September 24, 2026 is the date the Sora API dies. That's nine weeks away. If your studio built prompt libraries, n8n pipelines, or a client's entire brand pipeline around Sora's continuation quirks, that migration is now happening on OpenAI's timeline, not yours. More than one client has asked mid-project whether they can still use Sora for a piece already in motion. The answer is a hard no. The lesson worth relearning: never build a production pipeline around a single vendor's roadmap.
The good news is that the technique everyone leaned on Sora for, chaining short clips into something that feels continuous, has gotten better everywhere else, and more automatable too. That changes how a shoot gets planned from the start. Below is what's actually working on real jobs right now.
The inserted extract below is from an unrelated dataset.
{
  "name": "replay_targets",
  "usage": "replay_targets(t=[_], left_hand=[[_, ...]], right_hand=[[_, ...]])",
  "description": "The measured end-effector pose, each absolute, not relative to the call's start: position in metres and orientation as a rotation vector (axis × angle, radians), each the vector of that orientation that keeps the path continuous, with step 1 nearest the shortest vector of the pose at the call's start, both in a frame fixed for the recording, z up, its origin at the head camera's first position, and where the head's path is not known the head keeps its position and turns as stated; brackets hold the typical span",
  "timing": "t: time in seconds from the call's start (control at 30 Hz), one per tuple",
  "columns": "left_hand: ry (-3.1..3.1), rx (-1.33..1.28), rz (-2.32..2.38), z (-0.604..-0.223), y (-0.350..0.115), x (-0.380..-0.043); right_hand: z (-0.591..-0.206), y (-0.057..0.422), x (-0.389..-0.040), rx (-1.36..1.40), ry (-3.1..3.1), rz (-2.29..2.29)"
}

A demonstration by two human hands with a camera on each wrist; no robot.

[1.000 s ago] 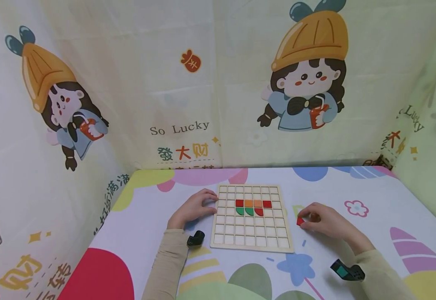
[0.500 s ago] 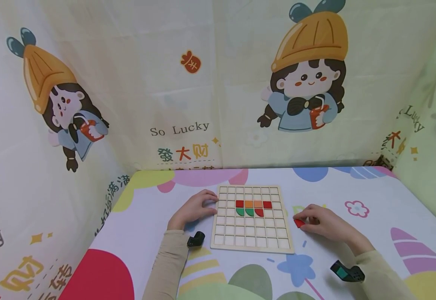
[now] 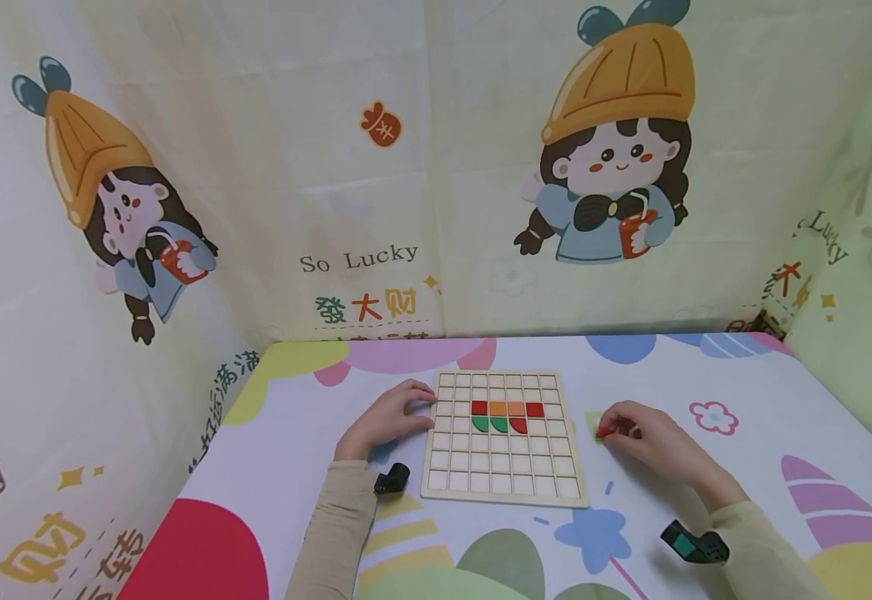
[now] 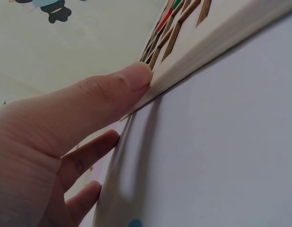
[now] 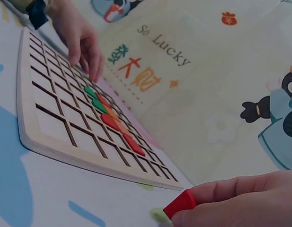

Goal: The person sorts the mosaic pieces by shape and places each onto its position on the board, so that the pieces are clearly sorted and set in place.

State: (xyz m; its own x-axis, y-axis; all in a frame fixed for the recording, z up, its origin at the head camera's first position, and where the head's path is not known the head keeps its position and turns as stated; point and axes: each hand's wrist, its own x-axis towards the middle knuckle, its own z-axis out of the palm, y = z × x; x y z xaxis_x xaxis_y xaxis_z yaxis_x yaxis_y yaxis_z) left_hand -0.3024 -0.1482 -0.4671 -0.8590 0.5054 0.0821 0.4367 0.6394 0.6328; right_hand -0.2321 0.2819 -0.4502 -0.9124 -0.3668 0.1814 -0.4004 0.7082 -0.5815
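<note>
A wooden grid board lies on the table, with red and orange squares and green and red quarter-round tiles set in two rows of its cells. My left hand rests at the board's left edge; in the left wrist view the thumb touches the frame's rim and the other fingers are spread beside it. To the right of the board, my right hand pinches a small red tile between thumb and fingers, low over the tablecloth. Most of that tile is covered by the fingers in the head view.
A printed tablecloth covers the table. Printed curtains hang behind it and on both sides. A black wrist device sits by the right cuff, another device by the left.
The right hand shifted slightly toward the board, then back, turning the red tile in its fingers so less of it shows. The left hand and board have stayed put.
</note>
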Motion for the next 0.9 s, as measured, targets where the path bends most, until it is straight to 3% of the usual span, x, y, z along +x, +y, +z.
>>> replay_targets(t=[0.9], left_hand=[[2.742, 0.77, 1.032, -0.4651, -0.1459, -0.3022]], right_hand=[[-0.4503, 0.2863, -0.2325, 0.537, -2.904, 0.925]])
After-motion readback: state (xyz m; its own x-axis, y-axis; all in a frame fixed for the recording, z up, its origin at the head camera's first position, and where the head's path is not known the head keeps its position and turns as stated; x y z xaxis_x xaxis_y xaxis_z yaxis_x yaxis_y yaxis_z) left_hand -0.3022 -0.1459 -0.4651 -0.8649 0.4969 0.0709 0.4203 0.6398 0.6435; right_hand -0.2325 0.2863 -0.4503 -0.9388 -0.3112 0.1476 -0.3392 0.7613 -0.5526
Frame chaining is no longer a manual chore
The basic move hasn't changed: generate a clip, grab its last frame, feed that frame back in as the starting image for the next clip. Treat the video like a music video or a montage rather than one continuous take, because no model currently holds a clean continuous shot past 8 to 12 seconds without the quality collapsing. Screenshotting last frames out of Kling and Runway exports by hand has been the standard workflow since last year.
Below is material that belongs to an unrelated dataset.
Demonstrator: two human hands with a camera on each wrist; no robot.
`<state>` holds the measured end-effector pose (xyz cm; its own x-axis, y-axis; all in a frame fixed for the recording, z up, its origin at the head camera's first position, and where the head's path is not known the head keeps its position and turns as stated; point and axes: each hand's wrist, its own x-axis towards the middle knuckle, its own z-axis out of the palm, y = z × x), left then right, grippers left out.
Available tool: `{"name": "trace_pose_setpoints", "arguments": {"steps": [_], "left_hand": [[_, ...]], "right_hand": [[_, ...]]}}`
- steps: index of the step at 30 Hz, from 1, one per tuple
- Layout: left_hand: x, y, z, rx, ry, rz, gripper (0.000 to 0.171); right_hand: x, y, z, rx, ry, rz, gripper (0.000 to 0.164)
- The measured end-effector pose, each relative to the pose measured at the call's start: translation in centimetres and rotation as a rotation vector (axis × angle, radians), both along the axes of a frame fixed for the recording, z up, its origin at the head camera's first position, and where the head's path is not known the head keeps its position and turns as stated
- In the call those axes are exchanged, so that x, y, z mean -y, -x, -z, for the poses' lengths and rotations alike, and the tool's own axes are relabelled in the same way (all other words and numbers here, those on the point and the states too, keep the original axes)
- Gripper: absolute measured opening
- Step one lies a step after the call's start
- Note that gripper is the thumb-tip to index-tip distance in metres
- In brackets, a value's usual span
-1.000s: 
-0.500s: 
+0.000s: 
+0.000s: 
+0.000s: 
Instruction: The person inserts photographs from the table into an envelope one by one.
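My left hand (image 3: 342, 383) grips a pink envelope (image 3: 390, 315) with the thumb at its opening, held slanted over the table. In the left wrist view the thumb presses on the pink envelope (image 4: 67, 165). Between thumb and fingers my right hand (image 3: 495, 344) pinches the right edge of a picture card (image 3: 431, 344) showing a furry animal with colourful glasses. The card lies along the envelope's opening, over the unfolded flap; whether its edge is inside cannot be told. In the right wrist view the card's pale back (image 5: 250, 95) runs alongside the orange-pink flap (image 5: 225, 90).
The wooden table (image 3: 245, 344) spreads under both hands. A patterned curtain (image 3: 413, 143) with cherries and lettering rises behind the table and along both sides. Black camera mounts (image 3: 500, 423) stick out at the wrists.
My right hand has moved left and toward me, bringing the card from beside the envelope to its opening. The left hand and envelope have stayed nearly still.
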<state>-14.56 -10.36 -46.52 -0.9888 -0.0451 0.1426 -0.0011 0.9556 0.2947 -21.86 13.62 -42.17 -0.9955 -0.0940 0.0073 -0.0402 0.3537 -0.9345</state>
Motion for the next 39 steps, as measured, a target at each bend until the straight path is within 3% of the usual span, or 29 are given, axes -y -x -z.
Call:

What's changed is that this workflow can now run itself. There's an n8n template circulating that strings together a video-understanding API (it describes the last frame, the audio, the scene mood), an agent that writes the next scene's prompt from that description plus a narrative brief, and a frame-extraction step that pulls the last frame as a JPG and hands it straight to the next generation call. No human in the loop except for QA.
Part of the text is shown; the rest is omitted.